A New Orleans Stormy Evening
It was late afternoon in New Orleans’ French Quarter. The sky was bruised, thick with black clouds, and thunder rolled like a warning from heaven.
Inside an old colonial townhouse on Bourbon Street, five men sat in a dimly lit study: Dr. Ethan Sanyal, Mr. Prabodh Sen, Mr. Dutta, Mr. Ramsyam, and Mr. Chaudhury.
They gathered there every evening—reading, debating, and sharing tales that swung between science and superstition. That evening, as the storm roared outside, someone brought up the subject of horror stories—Edgar Allan Poe, Agatha Christie, and the mysteries that blurred reality and madness.
When Mr. Sen mentioned Poe’s “The Black Cat,” Dr. Sanyal went pale. His cigarette trembled between his fingers. He stared into the smoke like he could see his sins forming in it.
The Confession Begins
Ramsyam broke the silence.
“What’s wrong, Doctor? You look like you’ve seen a ghost.”
Dr. Sanyal gave a dry, trembling laugh.
“Ghost? No, my friend. I am the ghost.”
Everyone fell quiet.
He leaned forward, voice low, haunted.
“For ten years, I’ve lived under the weight of something unspeakable. I can’t forgive myself. I tried to forget, but it follows me—like a shadow that breathes.”
Outside, the rain started pounding harder. The men urged him to continue. He did.
The Black Cat and the Night of Blood
“It was November,” Dr. Sanyal said, “a freezing night. I was driving home from my clinic in my old black Jeep Wrangler after a few too many drinks.”
A flash of lightning revealed a shape on the road—a black cat.
He slammed the brakes, but too late. The car jolted to a stop.
The cat lay motionless. He picked it up, shaking, and drove it to a nearby animal hospital. After hours of treatment, the vet said the cat would live. “You’ve got a good heart, Doc,” the vet smiled.
But that night began the curse.
The Bond That Turned Bitter
The cat recovered and stayed with him. He named it Shadow.
Shadow followed him everywhere—slept beside him, sat by his chair while he read, and waited outside the clinic door every day. People began calling the doctor “the man with the black cat.”
But soon, things changed.
Shadow began avoiding him. It wouldn’t sleep beside him. It hissed when he came close. No reason. No illness. Just hatred.
Then one night—May 25th—it all went wrong.
The Night of the Crime
Dr. Sanyal came home drunk. He kicked open the door, shouting curses at no one in particular. His reflection in the mirror looked like a stranger—eyes bloodshot, mouth twisted.
He saw the cat sleeping on his bed.
In that haze of rage and whiskey, something dark took over him. Shadow bit his wrist when he grabbed it by the neck.
He screamed—and that was enough.
He stabbed it. Once. Twice. The cat twitched and went still.
Blood soaked the carpet.
When he realized what he’d done, he shoved the body in a burlap sack. His hands shook as he drove into the woods. He dug a shallow grave under a dying oak tree.
As he turned to leave, a voice shouted his name.
It was the vet.
The Second Murder
The vet had recognized the doctor’s Jeep and followed. When he saw the blood and the sack, his eyes filled with horror. “You monster!” he yelled and punched the doctor to the ground.
Dr. Sanyal snapped.
Drunk, furious, and terrified—he drew a knife and struck the vet in the throat.
The man fell without a sound.
Two bodies. One grave.
He buried them both. The storm hid his screams.
The Return of Shadow
Months passed. The guilt ate him alive. He stopped seeing patients, stopped eating, stopped living.
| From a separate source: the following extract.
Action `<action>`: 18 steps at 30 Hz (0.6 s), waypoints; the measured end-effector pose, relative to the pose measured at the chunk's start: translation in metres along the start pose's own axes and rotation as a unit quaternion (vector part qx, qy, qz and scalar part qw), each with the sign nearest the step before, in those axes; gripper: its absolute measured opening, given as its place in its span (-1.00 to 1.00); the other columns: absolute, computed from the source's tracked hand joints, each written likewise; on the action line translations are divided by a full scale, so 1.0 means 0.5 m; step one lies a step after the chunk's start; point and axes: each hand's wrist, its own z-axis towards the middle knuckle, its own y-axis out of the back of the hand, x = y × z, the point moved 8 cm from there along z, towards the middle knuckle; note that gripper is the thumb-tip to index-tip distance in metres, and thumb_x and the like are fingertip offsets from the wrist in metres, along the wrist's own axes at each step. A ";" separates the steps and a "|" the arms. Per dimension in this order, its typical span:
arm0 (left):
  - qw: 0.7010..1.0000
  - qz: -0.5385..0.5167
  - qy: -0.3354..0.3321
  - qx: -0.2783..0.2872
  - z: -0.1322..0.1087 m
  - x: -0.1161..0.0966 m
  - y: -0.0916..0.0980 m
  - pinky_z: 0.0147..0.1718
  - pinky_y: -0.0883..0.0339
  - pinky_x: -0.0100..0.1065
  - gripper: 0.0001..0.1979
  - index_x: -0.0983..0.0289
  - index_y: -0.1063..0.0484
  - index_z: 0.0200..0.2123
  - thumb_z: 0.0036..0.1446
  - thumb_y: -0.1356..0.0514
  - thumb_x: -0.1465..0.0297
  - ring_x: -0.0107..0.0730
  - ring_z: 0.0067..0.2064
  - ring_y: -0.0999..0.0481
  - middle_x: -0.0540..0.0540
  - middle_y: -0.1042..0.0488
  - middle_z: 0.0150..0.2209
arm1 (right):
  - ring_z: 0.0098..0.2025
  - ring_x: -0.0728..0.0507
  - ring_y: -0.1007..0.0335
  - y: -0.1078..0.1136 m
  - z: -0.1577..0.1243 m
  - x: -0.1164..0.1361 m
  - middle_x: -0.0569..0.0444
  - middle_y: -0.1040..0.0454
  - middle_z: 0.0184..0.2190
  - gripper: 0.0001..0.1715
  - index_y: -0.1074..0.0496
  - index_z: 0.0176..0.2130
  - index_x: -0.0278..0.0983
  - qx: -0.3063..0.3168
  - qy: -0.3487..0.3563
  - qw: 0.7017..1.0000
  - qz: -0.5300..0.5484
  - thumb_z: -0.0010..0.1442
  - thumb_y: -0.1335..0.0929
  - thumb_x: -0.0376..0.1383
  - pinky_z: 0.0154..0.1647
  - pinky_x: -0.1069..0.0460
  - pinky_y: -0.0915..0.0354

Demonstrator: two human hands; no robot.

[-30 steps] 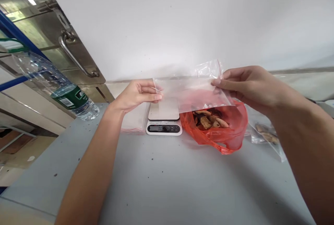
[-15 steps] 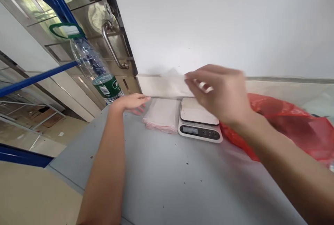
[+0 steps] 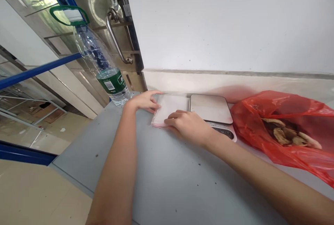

Then one night, while reading alone, he heard a soft scratch on the windowpane.
He turned. Two glowing green eyes stared back at him from the darkness.
Shadow.
Every night, the same thing—the scratching, the eyes, the low growl.
He thought he was losing his mind. Until one night… he acted.
The Final Mistake
It was December 1st. He saw the same two green eyes again—in his bedroom this time.
He grabbed a knife and swung with all his strength.
Then he turned on the light.
It wasn’t the cat.
It was his wife.
She lay on the floor, blood spreading like a red halo around her head.
The window behind her creaked open. Outside, a tall man in a white coat stood still—watching. The vet.
And beside him… Shadow.
Alive. Staring. Waiting.
Then both vanished into the night.
The Endless Punishment
Dr. Sanyal stopped talking. The others sat frozen. The rain had quieted, but the air felt colder.
Someone whispered, “And now?”
He looked toward the window. “Now?” he said softly. “Now I see her. I see him. And I see it—every night.”
He pointed to the corner.
The others turned—and saw a black cat, glistening wet, staring with those same glowing eyes.
And then, just like smoke, it disappeared.
Outside, thunder cracked once more.
The Moral of the Long Story
Every sin waits for its hour.
Sometimes, it doesn’t knock on your door—it scratches at your window.